The day after the accident, the Greeks discovered with horror the security flaws in their railway network, undermined by years of poor management and outdated signaling systems. Modernization was several years behind schedule, despite the granting of significant European funds and warnings from the unions.

No trains are running in Greece on Monday due to a strike, which, according to the railway workers’ union, is intended to be “an act of collective memory, of protest.”

The site bulldozed

Thirty-three defendants face criminal charges, with potential prison sentences of up to life imprisonment. All appear free, even if some have been in preventive detention.

At least 352 prosecution witnesses are expected to take the stand, including survivors of this collision, which raised an immense wave of anger in the country that has never subsided. Several tens of thousands of people still took to the streets on February 28 to mark the third anniversary of the tragedy.

At the scene of the train accident in the Tempé valley, near Larissa, Greece, on March 1, 2023. AFP

Among the accused are the station manager on duty that evening in Larissa, Vassilios Samaras, who had little experience and was arrested the day after the accident, and two other station managers who had left their post before the end of their shift. They are accused of having committed “acts dangerous to the safety of rail traffic (…) resulting in the death of a large number of people and serious bodily harm to a large number of people,” according to the indictment consulted by Agence France-Presse.

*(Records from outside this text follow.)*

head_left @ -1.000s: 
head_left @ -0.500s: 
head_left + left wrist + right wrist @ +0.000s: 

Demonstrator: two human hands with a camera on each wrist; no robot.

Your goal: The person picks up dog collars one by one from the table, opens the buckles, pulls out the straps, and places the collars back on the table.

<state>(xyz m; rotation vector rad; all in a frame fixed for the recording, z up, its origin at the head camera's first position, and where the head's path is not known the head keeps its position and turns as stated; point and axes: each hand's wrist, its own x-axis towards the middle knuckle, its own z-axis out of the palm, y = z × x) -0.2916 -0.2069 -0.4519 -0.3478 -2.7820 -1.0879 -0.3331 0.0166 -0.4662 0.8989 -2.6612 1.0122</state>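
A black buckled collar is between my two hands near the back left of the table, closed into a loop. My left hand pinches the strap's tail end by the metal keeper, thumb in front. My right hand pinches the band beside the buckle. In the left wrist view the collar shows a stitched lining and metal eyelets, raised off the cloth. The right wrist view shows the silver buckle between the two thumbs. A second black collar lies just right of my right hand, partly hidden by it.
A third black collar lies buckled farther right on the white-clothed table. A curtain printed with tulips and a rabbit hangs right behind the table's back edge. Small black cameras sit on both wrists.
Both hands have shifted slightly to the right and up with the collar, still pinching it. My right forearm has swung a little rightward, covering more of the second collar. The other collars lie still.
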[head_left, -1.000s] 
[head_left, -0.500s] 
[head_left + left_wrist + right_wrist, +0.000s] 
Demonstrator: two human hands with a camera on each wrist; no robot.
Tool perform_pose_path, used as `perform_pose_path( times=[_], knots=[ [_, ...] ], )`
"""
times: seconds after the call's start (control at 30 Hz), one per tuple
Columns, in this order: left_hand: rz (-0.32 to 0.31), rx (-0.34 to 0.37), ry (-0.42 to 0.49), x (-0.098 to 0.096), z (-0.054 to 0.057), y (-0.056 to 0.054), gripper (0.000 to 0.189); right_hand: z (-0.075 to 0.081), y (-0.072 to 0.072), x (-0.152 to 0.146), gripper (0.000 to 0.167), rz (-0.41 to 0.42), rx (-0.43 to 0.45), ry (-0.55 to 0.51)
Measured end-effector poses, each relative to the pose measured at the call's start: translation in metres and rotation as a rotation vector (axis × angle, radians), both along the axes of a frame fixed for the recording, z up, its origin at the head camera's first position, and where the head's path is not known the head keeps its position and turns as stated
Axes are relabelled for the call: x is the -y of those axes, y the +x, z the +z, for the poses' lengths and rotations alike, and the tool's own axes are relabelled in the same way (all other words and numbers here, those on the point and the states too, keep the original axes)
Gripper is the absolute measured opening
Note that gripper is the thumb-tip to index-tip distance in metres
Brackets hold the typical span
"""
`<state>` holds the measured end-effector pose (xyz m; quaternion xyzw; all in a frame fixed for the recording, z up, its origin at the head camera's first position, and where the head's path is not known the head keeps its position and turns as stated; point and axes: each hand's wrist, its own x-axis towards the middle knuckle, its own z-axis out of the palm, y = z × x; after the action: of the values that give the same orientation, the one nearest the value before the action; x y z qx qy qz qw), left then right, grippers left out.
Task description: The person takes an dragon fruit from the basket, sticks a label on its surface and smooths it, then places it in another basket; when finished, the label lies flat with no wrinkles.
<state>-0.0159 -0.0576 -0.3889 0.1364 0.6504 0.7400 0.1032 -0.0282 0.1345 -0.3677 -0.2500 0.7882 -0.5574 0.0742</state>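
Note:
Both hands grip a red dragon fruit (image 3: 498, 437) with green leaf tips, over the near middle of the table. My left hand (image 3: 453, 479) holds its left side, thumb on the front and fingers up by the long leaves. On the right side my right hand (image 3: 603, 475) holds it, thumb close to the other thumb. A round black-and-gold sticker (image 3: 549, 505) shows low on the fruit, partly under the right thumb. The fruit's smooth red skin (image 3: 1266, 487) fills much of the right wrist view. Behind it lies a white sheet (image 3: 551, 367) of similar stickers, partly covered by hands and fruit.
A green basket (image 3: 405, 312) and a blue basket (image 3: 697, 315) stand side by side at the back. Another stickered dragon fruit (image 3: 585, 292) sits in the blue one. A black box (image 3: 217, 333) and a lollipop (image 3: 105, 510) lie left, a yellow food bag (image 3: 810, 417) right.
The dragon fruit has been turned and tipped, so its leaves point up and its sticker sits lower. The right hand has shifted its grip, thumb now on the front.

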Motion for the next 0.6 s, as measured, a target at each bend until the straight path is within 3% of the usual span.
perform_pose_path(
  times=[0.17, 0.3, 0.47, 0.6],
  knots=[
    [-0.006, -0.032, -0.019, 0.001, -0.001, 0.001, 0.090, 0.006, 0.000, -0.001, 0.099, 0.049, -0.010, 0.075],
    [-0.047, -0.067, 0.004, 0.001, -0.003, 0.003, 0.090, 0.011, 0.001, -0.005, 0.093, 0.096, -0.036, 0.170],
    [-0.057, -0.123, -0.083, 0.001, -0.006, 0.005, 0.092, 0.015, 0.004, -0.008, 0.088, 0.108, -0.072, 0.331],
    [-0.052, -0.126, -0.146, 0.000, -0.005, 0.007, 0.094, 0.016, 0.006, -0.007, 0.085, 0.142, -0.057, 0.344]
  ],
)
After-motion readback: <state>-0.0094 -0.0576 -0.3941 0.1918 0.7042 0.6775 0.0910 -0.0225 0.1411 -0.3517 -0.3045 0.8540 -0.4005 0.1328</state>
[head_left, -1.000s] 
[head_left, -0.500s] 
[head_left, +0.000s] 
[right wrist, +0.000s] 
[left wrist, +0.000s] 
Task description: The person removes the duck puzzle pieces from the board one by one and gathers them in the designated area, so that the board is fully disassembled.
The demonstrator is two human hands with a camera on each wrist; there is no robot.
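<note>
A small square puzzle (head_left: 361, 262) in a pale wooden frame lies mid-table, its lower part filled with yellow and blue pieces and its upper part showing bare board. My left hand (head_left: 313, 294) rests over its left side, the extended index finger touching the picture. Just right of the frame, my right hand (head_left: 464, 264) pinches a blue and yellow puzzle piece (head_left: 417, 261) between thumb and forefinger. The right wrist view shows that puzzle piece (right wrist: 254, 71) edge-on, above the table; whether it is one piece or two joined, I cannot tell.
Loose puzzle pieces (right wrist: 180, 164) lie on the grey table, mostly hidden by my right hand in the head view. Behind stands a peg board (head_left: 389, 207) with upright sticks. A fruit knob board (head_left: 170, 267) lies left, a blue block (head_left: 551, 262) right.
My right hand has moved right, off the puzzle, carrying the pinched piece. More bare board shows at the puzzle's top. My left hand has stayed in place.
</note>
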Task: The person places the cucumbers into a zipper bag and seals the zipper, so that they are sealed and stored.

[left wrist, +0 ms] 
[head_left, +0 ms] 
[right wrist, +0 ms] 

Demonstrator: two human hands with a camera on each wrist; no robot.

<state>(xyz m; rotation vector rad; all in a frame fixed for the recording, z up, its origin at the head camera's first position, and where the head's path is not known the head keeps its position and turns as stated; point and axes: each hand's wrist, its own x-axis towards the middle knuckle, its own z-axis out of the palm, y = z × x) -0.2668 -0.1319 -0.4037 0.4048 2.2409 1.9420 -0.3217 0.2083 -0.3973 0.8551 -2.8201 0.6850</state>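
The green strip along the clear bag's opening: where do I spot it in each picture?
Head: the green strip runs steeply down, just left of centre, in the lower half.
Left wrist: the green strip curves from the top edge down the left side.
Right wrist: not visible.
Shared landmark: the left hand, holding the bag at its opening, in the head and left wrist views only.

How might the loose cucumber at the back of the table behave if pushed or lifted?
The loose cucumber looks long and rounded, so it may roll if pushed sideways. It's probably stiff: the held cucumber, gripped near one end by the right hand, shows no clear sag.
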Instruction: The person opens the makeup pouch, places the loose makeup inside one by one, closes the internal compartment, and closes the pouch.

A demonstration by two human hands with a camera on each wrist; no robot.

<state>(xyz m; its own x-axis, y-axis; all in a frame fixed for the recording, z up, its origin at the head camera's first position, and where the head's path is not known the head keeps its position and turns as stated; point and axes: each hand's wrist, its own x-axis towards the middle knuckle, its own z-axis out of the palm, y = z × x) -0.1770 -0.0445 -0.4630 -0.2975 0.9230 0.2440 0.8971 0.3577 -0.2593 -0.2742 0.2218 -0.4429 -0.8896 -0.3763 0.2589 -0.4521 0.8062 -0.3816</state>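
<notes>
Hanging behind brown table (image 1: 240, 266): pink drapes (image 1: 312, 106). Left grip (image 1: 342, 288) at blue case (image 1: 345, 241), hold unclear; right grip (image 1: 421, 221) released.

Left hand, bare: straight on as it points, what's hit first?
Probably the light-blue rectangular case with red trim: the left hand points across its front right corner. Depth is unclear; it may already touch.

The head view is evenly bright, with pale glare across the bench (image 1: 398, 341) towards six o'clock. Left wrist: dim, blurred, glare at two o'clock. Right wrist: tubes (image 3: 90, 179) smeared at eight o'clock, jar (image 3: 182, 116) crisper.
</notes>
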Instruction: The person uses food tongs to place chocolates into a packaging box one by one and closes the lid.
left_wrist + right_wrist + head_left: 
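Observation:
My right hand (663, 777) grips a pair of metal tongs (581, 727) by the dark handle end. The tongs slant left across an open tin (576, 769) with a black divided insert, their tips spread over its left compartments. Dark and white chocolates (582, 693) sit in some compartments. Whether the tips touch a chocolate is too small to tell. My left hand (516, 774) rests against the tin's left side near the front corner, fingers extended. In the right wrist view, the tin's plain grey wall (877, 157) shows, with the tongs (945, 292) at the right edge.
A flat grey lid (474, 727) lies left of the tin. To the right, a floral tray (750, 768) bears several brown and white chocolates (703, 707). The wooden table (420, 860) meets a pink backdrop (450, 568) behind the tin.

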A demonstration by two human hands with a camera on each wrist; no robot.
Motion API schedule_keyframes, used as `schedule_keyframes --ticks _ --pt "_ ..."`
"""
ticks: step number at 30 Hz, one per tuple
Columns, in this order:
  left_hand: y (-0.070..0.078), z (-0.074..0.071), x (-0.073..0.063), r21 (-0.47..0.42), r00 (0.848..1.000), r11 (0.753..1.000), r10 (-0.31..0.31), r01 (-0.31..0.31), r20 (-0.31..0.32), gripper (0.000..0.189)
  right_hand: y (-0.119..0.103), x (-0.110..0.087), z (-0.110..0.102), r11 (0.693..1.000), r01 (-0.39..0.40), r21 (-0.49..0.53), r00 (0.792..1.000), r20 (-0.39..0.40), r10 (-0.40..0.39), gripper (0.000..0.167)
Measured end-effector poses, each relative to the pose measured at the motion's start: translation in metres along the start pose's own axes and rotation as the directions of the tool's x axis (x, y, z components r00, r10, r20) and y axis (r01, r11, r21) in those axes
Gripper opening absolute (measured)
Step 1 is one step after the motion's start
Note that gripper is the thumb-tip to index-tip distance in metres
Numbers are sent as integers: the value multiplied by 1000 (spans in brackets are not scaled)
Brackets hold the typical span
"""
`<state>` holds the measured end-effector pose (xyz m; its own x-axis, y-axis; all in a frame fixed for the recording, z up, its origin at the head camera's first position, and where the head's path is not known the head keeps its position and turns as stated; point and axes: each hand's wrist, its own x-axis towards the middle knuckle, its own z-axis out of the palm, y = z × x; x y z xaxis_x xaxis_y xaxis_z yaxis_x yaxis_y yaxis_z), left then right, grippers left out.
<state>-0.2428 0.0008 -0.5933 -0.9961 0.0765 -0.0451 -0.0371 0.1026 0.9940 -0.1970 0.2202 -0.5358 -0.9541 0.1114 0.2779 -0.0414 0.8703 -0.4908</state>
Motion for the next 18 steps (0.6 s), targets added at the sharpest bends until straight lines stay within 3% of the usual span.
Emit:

Executives and employees of the Greek Railways, the manager of the rail network, are also on trial, along with two senior officials from the Ministry of Transport, as well as two Italian managers of the Hellenic Train railway company, a subsidiary of the Italian railways, Ferrovie dello Stato.

No political leader will be in the dock, which fuels resentment, while the conservative camp of Prime Minister Kyriakos Mitsotakis has been accused by the opposition and civil society of covering up those responsible for the “Tempé crime.” Two former members of the Mitsotakis government are facing proceedings, but neither has appeared in court.

Valuable evidence was lost when, just days after the collision, the site was bulldozed.


Analysis and Perspective:

This development could have far-reaching consequences for global politics in the months ahead.

World leaders are expected to respond to these developments in the coming days.

We encourage our readers to follow this developing story for the latest information.


Source: This article was originally published in another language by International : Toute l’actualité sur Le Monde.fr. and has been translated and adapted for our global English-speaking audience. Read the original article here.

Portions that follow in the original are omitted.